I remember calling my husband that evening, bargaining irrationally. I asked him to promise we could homeschool Shiloh if she had CF, that we would go on vacations to escape the intensity. He reminded me we needed to focus on what mattered most, like stopping the struggle with breastfeeding. He even offered that we could hire a house cleaner if things became overwhelming. Silly in some ways, but it was our way of clinging to control.
In my heart, I already knew Shiloh had CF. I even licked her skin to see if it was salty, one of the only signs at that age. I spent the day crying, staring at this tiny, perfect baby, imagining a life of struggle and an early end.
The next day, my husband stayed home, and we joined our call with the geneticist.
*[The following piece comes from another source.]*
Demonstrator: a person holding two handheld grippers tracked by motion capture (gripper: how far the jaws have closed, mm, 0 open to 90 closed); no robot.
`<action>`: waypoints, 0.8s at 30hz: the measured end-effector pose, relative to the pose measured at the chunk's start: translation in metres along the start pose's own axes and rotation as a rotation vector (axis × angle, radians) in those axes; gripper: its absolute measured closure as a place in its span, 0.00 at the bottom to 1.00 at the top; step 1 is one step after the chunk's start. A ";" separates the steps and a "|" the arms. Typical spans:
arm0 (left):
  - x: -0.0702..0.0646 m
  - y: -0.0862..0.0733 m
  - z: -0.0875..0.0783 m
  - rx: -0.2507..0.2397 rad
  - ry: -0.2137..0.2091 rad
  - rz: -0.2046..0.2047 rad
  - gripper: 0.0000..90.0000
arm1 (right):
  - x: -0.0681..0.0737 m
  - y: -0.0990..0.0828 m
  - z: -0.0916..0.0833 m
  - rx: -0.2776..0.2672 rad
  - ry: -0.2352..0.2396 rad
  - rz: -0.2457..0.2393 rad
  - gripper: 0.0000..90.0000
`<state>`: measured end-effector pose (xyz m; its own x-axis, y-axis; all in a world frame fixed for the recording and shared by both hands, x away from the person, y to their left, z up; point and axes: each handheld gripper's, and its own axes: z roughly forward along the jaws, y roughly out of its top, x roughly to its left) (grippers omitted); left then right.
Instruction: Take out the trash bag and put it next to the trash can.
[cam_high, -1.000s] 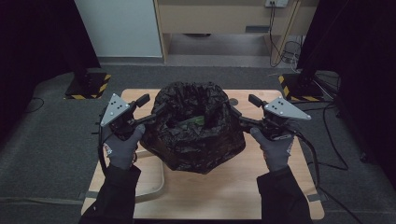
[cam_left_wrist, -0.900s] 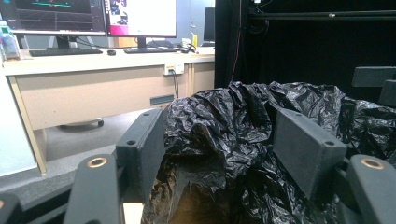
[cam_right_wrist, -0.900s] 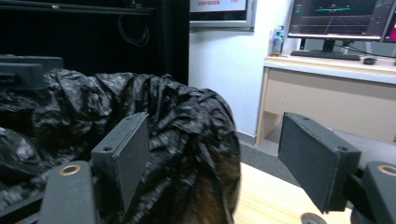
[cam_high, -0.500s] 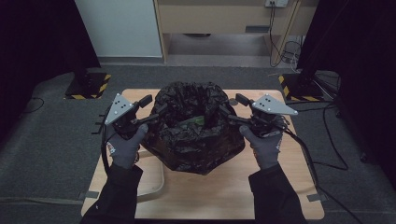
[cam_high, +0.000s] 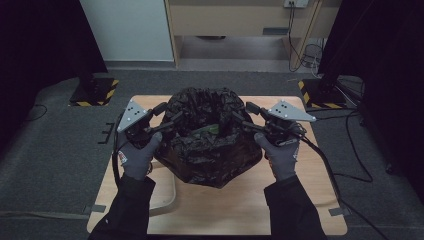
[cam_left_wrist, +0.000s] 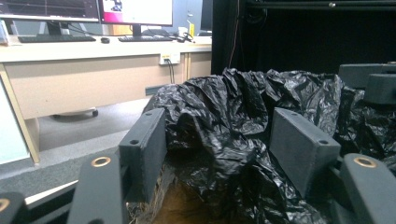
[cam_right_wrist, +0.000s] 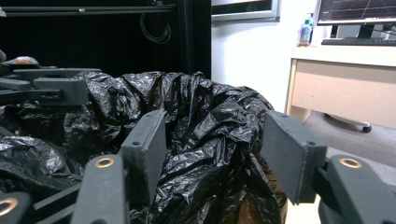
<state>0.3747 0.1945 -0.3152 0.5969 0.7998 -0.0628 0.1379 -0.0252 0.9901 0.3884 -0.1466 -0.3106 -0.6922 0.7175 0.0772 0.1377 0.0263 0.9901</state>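
Two grippers flank a black bin bag (cam_high: 210, 137) that sits mid-table (cam_high: 310, 200), one at each side of its rim, likely so the mouth can be pinched from both sides and pulled wide or gathered. Left gripper (cam_high: 167, 119) is at the bag's left rim; the left gripper view has its jaws standing wide with a crumpled fold of plastic between them, pads not clearly pressing, so nothing gripped yet. Right gripper (cam_high: 246, 116) is at the bag's right rim; its jaws have just been closing, plastic bunched in the gap, but gaps remain beside both pads, so open, no hold. Bag is glossy, heavily wrinkled, slumped wide with its mouth open upward. Something green (cam_high: 209, 129) lies inside. Brown stuff shows under the plastic by the left gripper, can't tell what.
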 end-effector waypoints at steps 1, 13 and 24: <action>-0.001 0.000 0.000 0.000 -0.001 -0.003 0.42 | 0.000 0.000 0.000 0.000 0.002 0.001 0.47; -0.006 0.003 0.003 0.017 0.000 0.003 0.61 | 0.003 0.000 0.002 -0.002 0.033 0.014 0.72; -0.013 0.007 -0.001 0.014 0.057 0.038 0.71 | 0.007 0.003 -0.001 -0.008 -0.046 -0.054 0.98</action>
<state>0.3673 0.1847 -0.3076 0.5561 0.8310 -0.0174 0.1268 -0.0641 0.9898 0.3832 -0.1417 -0.3068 -0.6649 0.7467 0.0188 0.0954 0.0599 0.9936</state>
She gave us an overview of CF, what to expect from the diagnostic test the following week, and reassured us that proactive care from birth made a huge difference. Our families clung to the 1% chance of error, but deep down, we braced for the diagnosis.
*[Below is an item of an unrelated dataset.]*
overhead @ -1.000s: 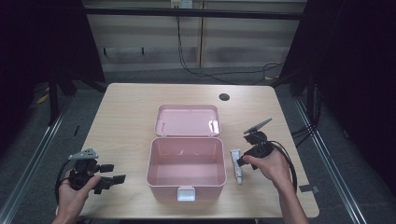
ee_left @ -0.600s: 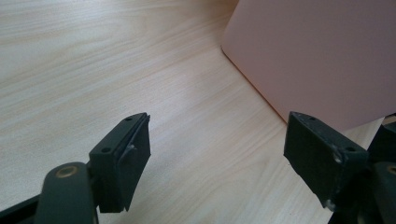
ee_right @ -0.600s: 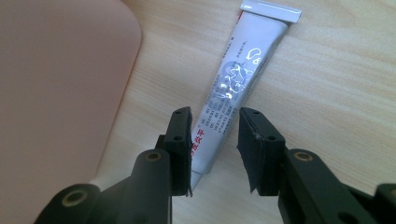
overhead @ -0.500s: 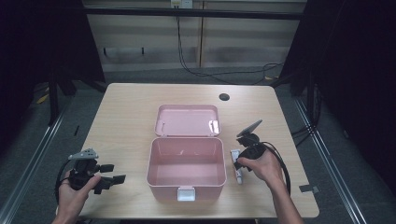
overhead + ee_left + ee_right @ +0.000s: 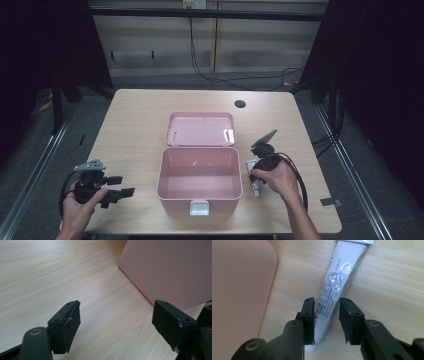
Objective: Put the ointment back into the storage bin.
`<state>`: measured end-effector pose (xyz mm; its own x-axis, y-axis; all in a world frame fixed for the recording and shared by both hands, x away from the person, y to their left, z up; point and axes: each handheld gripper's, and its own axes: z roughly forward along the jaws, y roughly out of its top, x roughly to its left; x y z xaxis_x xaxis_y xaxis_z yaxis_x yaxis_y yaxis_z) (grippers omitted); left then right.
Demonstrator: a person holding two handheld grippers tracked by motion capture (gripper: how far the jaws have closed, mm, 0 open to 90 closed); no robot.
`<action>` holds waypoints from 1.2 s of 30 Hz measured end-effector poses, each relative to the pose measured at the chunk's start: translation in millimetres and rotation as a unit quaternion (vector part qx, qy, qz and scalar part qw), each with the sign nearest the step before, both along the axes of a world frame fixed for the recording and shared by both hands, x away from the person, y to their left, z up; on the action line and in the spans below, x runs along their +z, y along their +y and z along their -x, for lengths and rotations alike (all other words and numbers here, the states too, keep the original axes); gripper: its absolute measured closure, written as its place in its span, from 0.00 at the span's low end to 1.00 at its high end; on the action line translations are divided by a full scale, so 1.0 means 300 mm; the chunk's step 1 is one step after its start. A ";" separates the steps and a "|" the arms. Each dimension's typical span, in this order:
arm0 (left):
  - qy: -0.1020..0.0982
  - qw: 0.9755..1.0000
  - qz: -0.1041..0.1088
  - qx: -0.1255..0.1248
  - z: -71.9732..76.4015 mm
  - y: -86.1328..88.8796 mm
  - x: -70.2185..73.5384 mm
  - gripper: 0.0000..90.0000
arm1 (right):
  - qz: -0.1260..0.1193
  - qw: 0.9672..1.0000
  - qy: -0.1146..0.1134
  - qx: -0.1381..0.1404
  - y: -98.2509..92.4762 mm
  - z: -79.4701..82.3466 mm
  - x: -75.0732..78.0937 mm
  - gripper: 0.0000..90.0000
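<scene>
My right gripper (image 5: 327,320) had its jaws down on either side of the white tube (image 5: 337,290), near the tube's lower end. They had just been drawing together around it. The left pad looked to be against the tube's edge, but a thin gap showed at the right pad, so I cannot say that I was truly pinching it. The tube lay flat on the wooden table (image 5: 392,285), just beside the right wall of the pink box (image 5: 239,285). Small grey print ran along the tube with a shiny patch over it, and a few red characters sat near my left pad; none of it was sharp enough to read.

In the high view my right hand (image 5: 277,177) covered the gripper (image 5: 257,175), with the tube (image 5: 254,186) beside the open box (image 5: 200,175), whose lid (image 5: 201,129) lay back flat on the table.

My left gripper (image 5: 116,325) was spread wide with nothing between its jaws, only bare table (image 5: 50,272) and a corner of the box (image 5: 170,270) ahead. From above it (image 5: 112,187) rested at the table's near left edge, well apart from the box.
</scene>
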<state>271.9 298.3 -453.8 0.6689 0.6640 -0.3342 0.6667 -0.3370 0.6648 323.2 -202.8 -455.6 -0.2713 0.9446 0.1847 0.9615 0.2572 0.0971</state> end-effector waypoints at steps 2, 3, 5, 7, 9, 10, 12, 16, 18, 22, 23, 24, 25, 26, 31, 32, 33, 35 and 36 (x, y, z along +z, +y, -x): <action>0.000 1.000 0.001 0.001 0.000 0.000 0.000 0.25 | 0.005 1.000 0.000 0.001 0.004 -0.002 -0.004 0.72; 0.000 1.000 0.000 0.000 0.000 0.000 0.000 0.25 | 0.007 1.000 0.002 0.002 0.006 -0.002 -0.006 0.72; 0.000 1.000 -0.001 0.000 -0.001 0.000 0.000 0.25 | 0.013 1.000 0.003 0.005 0.012 -0.002 -0.011 0.72; 0.000 1.000 -0.001 0.000 0.000 0.000 0.000 0.25 | 0.018 1.000 0.001 0.009 0.017 -0.002 -0.014 0.75; 0.000 1.000 -0.001 0.000 0.000 0.000 0.000 0.25 | 0.022 1.000 0.003 0.010 0.020 -0.004 -0.018 0.76; 0.000 1.000 -0.001 0.000 0.000 0.000 0.000 0.25 | 0.022 1.000 0.003 0.010 0.020 -0.004 -0.018 0.76; 0.000 1.000 0.000 0.000 0.000 0.000 0.000 0.25 | 0.025 1.000 0.004 0.013 0.023 -0.004 -0.019 0.76; 0.000 1.000 0.000 0.000 0.000 0.000 0.000 0.25 | 0.027 1.000 0.004 0.015 0.024 -0.006 -0.021 0.76; 0.000 1.000 0.000 0.000 -0.001 0.000 -0.001 0.25 | 0.029 0.999 0.007 0.016 0.027 -0.007 -0.022 0.76; 0.001 1.000 0.001 0.001 0.000 0.000 -0.001 0.25 | 0.034 0.999 0.008 0.022 0.033 -0.011 -0.029 0.75; 0.001 1.000 0.001 0.001 0.000 0.001 0.000 0.25 | 0.036 0.999 0.010 0.026 0.035 -0.014 -0.034 0.75; 0.001 1.000 0.001 0.001 0.000 0.001 0.000 0.25 | 0.036 0.999 0.010 0.026 0.035 -0.014 -0.034 0.75; 0.001 1.000 0.001 0.001 -0.001 0.001 0.000 0.25 | 0.038 0.999 0.009 0.030 0.038 -0.015 -0.037 0.75; 0.001 1.000 0.001 0.001 -0.001 0.001 0.000 0.25 | 0.038 0.999 0.010 0.031 0.039 -0.015 -0.037 0.75; 0.001 1.000 0.002 0.002 0.000 0.003 0.000 0.25 | 0.040 0.998 0.009 0.043 0.038 -0.014 -0.036 0.76; 0.001 1.000 0.002 0.003 0.000 0.002 0.000 0.25 | 0.040 0.998 0.009 0.043 0.038 -0.014 -0.036 0.76; 0.001 1.000 0.002 0.002 -0.001 0.002 -0.001 0.25 | 0.038 0.998 0.010 0.044 0.036 -0.014 -0.036 0.77; 0.002 1.000 0.003 0.001 -0.001 0.002 -0.001 0.25 | 0.034 0.998 0.003 0.043 0.026 -0.012 -0.024 0.80; 0.002 1.000 0.003 0.001 -0.001 0.003 -0.001 0.25 | 0.034 0.998 0.003 0.043 0.026 -0.012 -0.024 0.80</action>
When the day of Shiloh’s sweat test arrived, we went to the children’s hospital. Sweat and blood were collected to confirm the diagnosis and trace the mutations from each parent. We had already made peace with CF in our minds. The initial shock had passed. That first day of tears had been enough. We were ready to face what came next.
Meeting Shiloh’s CF team was a turning point. Our doctor, nurse coordinator, respiratory therapist, dietician, social worker, and child-life specialist were warm, knowledgeable, and encouraging. They gushed over Shiloh’s beauty and reassured us: “Don’t believe anything you read online.” CF was not the same as it once was. Life expectancy is rising, treatments like Trikafta promise dramatic improvements, and starting care from birth gave Shiloh an advantage many children diagnosed later do not have.
They guided us on the practical side of managing CF. Chest physiotherapy would be essential to clear sticky mucus from her lungs. Each session began with a nebulizer of saline and Ventolin, gradually building from a few minutes a day to two hours by six months old. Salt and multivitamins became a daily part of her bottles, replenishing what her body lost through sweat and ensuring proper nutrition. Enzymes were added to help her digest fats and proteins and gain weight efficiently.
Through early struggles—feeding aversions, reflux, and careful monitoring—Shiloh thrived. Now, at one year old, she is healthy, strong, and growing well, weighing in at the 85th percentile. She hasn’t had a single lung infection, cough, or even COVID, despite exposure around her. Her first year, which can be fraught with hospitalizations for babies with CF, has been remarkably smooth.
I am in a peaceful, hopeful place. The tears I shed are now happy, emotional ones. Seeing adults thriving with CF reminds me that Shiloh’s life can be full, rich, and vibrant. We’ve adopted a family motto: control what we can, let go of what we can’t, and trust God, who never gives more than we can handle. Shiloh is made beautifully in His image, and we know she will be a blessing to everyone around her.
We still dream of more children. An internet friend with CF once said, “The best gift God ever gave me was a sister with CF.” Someone to share life with, to understand the journey. My husband has even joked, “We need another baby with CF for Shiloh’s sake.” While it’s not ideal, we know we would welcome it with open hearts.
Shiloh is growing resilient and strong. CF may be part of her, but it doesn’t define her. We will fight until CF means “cure found.” Her future is bright, and her life is a gift we will cherish every day.